= Psamment =

Soil type

In USDA soil taxonomy, a Psamment is defined as an Entisol which consists basically of unconsolidated sand deposits, often found in shifting sand dunes but also in areas of very coarse-textured parent material subject to millions of years of weathering. This latter case is characteristic of the Guiana Highlands of northern South America. A Psamment has no distinct soil horizons, and must consist entirely of material of loamy sand or coarser in texture. In the World Reference Base for Soil Resources (WRB), most Psamments belong to the Arenosols. However, Psamments of fluviatile, lacustrine or marine origin belong to the Fluvisols.

Psamments cover 3.4% of the global land mass. They occur throughout the world, being especially abundant in the deserts of Africa and Australia and on the ancient landforms of eastern South America. Areas dominated by Psamments also occur in other humid regions, notably in Florida and Nebraska (the Sand Hills).

Psamments typically have very low water-holding capacities because the sand in the soil is not graded so that sands of varying coarseness are constantly mixed right through the soil.
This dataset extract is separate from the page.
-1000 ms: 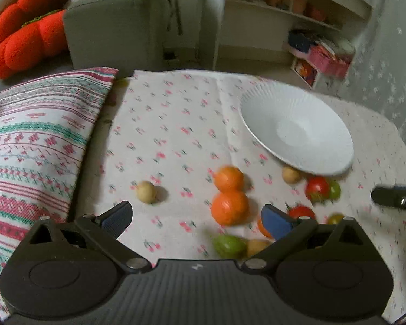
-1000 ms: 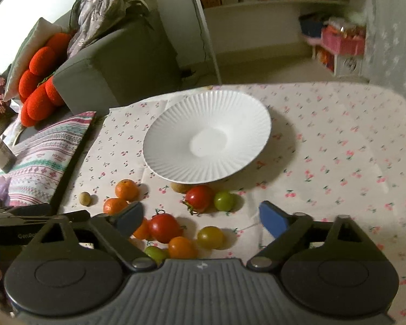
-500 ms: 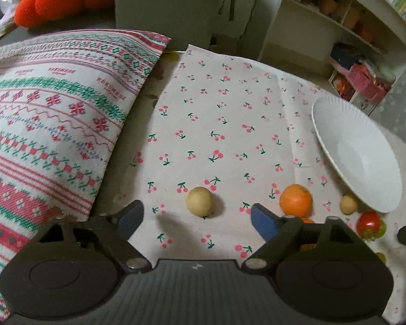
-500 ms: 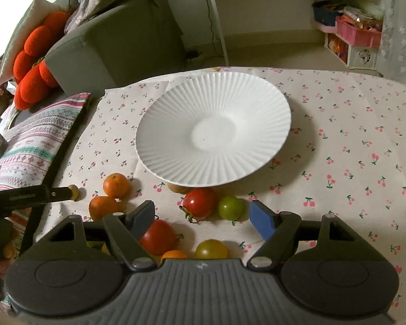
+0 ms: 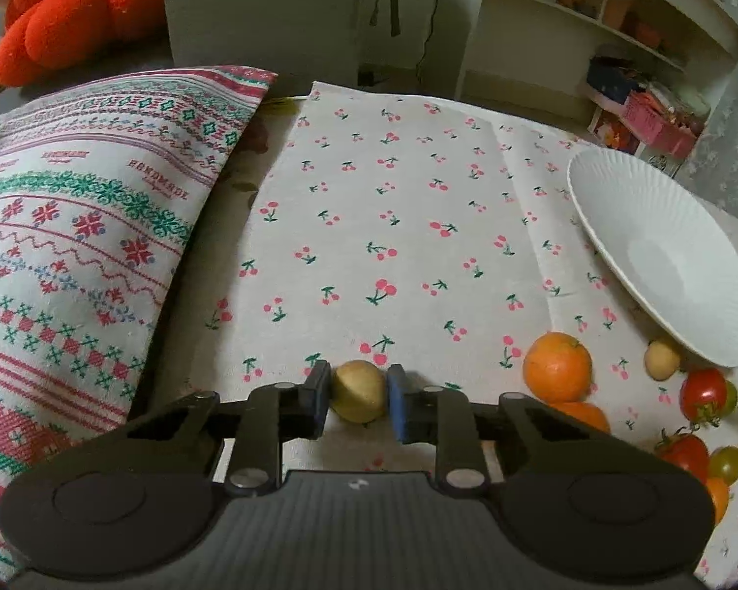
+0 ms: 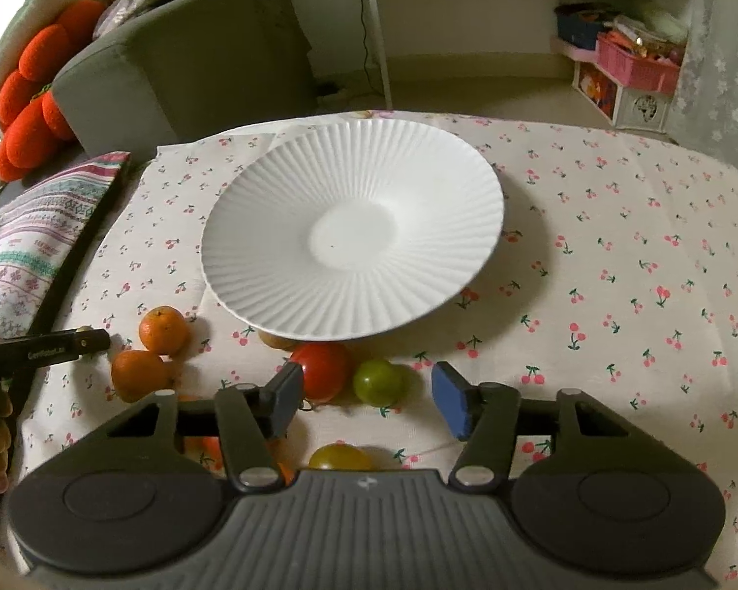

Because most sands are highly siliceous, Psamments are also extremely low in all essential nutrients, most especially phosphorus and are highly acidic in all except very arid climates. Psamments formed as a result of glacial erosion (common in northern Europe) are typically of rather higher native fertility because of their youth, but are still much less fertile than most soils in the regions they are located in.

The vegetation on Psamments varies enormously owing to the variety of climates, but in many cases is remarkably well-adapted to the climate, as with the Fynbos of the Cape region in South Africa—famous for its remarkable biodiversity and the equally species-rich Kwongan of southwestern Western Australia. The campinas and kerangas are healthy forests typical of Psamments in South America and Borneo.

Few Psamments are farmed, and where they are, the cost is high because of the expense of fertilization. They are always much less productive than other soils in the same region even when fertilized, and require careful management because the sand is very easily eroded.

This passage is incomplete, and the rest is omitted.